DIRECTIONS FOR THIS TASK -> Only an exact copy of the listing below will do.

Start of RECORDS TO USE

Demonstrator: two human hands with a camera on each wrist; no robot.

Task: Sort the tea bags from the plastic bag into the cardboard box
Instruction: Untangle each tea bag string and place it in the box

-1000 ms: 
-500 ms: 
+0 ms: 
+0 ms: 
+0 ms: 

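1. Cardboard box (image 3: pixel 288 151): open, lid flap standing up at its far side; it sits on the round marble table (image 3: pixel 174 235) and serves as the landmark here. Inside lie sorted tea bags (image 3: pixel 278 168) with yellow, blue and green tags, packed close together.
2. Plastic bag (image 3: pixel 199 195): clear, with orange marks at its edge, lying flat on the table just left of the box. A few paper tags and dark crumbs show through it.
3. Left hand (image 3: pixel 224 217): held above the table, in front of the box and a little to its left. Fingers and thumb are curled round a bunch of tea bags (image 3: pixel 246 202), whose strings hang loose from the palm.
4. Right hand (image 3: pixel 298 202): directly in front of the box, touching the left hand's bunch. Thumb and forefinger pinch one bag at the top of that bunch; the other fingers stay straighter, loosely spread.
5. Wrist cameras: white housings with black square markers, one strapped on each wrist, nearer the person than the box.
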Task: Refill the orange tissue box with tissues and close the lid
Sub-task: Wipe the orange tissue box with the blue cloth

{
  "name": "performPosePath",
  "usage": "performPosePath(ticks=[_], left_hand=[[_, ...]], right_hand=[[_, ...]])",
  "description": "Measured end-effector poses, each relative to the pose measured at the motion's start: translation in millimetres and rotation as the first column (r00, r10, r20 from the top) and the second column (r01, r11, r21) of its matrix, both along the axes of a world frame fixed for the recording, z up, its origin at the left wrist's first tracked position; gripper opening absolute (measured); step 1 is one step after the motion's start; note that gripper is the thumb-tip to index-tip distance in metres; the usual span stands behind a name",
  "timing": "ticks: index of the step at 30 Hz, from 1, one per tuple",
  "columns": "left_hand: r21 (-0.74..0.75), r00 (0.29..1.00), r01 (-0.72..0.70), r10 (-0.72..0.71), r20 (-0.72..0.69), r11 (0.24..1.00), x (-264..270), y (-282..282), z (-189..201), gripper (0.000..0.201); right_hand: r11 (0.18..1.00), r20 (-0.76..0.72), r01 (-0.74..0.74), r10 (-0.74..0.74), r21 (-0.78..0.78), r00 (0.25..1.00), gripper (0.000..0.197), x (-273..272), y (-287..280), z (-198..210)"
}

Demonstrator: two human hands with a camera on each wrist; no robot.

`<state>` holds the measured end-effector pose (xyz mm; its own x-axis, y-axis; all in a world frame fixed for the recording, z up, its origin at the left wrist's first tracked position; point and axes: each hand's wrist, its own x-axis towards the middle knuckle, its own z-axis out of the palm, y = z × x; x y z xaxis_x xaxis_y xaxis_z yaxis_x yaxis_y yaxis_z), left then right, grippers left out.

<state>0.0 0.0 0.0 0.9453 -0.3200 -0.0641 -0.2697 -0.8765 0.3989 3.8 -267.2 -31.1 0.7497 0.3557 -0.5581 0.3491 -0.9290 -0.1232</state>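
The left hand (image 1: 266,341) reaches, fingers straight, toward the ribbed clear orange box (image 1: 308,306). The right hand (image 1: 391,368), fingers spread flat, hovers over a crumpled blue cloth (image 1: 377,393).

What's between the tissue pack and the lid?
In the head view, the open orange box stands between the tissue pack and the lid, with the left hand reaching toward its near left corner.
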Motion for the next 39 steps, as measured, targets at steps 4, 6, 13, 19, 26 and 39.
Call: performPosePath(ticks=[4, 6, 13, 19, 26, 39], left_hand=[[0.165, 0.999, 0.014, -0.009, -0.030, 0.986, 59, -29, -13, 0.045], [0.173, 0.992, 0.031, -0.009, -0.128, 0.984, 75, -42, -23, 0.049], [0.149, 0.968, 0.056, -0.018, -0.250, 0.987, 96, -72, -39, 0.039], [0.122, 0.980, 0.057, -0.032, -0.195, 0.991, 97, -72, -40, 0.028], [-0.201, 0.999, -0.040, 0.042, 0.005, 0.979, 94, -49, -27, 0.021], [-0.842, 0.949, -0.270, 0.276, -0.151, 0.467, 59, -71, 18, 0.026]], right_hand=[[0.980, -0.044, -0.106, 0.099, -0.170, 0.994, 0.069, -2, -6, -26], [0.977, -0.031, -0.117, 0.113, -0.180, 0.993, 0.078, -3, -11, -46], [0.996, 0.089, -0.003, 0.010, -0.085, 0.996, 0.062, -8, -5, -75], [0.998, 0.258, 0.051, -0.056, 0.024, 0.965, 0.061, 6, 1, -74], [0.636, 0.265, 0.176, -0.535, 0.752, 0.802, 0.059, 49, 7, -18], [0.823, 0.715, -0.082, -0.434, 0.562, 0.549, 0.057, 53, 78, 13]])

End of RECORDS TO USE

SOLUTION ->
Demonstrator: two human hands with a camera on each wrist; no robot.

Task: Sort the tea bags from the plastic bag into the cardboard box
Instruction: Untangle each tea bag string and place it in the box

-1000 ms: 
-500 ms: 
+0 ms: 
+0 ms: 
+0 ms: 

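1. Cardboard box (image 3: pixel 288 151): open, lid flap standing up at its far side; it sits on the round marble table (image 3: pixel 174 235) and serves as the landmark here. Inside lie sorted tea bags (image 3: pixel 278 168) with yellow, blue and green tags, packed close together.
2. Plastic bag (image 3: pixel 199 195): clear, with orange marks at its edge, lying flat on the table just left of the box. A few paper tags and dark crumbs show through it.
3. Left hand (image 3: pixel 224 217): held above the table, in front of the box and a little to its left. Fingers and thumb are curled round a bunch of tea bags (image 3: pixel 246 202), whose strings hang loose from the palm.
4. Right hand (image 3: pixel 298 202): directly in front of the box, touching the left hand's bunch. Thumb and forefinger pinch one bag at the top of that bunch; the other fingers stay straighter, loosely spread.
5. Wrist cameras: white housings with black square markers, one strapped on each wrist, nearer the person than the box.
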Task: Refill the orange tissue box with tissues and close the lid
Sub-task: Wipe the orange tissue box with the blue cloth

{
  "name": "performPosePath",
  "usage": "performPosePath(ticks=[_], left_hand=[[_, ...]], right_hand=[[_, ...]])",
  "description": "Measured end-effector poses, each relative to the pose measured at the motion's start: translation in millimetres and rotation as the first column (r00, r10, r20 from the top) and the second column (r01, r11, r21) of its matrix, both along the axes of a world frame fixed for the recording, z up, its origin at the left wrist's first tracked position; gripper opening absolute (measured); step 1 is one step after the motion's start; note that gripper is the thumb-tip to index-tip distance in metres; the usual span stands behind a name",
  "timing": "ticks: index of the step at 30 Hz, from 1, one per tuple",
  "columns": "left_hand: r21 (-0.74..0.75), r00 (0.29..1.00), r01 (-0.72..0.70), r10 (-0.72..0.71), r20 (-0.72..0.69), r11 (0.24..1.00), x (-264..270), y (-282..282), z (-189..201), gripper (0.000..0.201); right_hand: r11 (0.18..1.00), r20 (-0.76..0.72), r01 (-0.74..0.74), r10 (-0.74..0.74), r21 (-0.78..0.78), r00 (0.25..1.00), gripper (0.000..0.197), x (-273..272), y (-287..280), z (-198..210)"
}

Demonstrator: two human hands with a camera on each wrist; no robot.

`<state>` holds the measured end-effector pose (xyz mm; its own x-axis, y-axis; all in a world frame fixed for the recording, z up, its origin at the left wrist's first tracked position; point and axes: each hand's wrist, its own x-axis towards the middle knuckle, its own z-axis out of the palm, y = z × x; x y z xaxis_x xaxis_y xaxis_z yaxis_x yaxis_y yaxis_z), left then right, grippers left out.

<state>0.0 0.0 0.0 0.9453 -0.3200 -0.0641 -0.2697 -0.8765 0.3989 3.8 -267.2 -31.1 0.7497 0.3557 -0.5581 0.3491 -0.9290 -0.1232</state>
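The left hand (image 1: 266,341) reaches, fingers straight, toward the ribbed clear orange box (image 1: 308,306). The right hand (image 1: 391,368), fingers spread flat, hovers over a crumpled blue cloth (image 1: 377,393).

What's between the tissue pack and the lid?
In the head view, the open orange box stands between the tissue pack and the lid, with the left hand reaching toward its near left corner.
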Motion for the next 39 steps, as measured, targets at steps 4, 6, 13, 19, 26 and 39.
Call: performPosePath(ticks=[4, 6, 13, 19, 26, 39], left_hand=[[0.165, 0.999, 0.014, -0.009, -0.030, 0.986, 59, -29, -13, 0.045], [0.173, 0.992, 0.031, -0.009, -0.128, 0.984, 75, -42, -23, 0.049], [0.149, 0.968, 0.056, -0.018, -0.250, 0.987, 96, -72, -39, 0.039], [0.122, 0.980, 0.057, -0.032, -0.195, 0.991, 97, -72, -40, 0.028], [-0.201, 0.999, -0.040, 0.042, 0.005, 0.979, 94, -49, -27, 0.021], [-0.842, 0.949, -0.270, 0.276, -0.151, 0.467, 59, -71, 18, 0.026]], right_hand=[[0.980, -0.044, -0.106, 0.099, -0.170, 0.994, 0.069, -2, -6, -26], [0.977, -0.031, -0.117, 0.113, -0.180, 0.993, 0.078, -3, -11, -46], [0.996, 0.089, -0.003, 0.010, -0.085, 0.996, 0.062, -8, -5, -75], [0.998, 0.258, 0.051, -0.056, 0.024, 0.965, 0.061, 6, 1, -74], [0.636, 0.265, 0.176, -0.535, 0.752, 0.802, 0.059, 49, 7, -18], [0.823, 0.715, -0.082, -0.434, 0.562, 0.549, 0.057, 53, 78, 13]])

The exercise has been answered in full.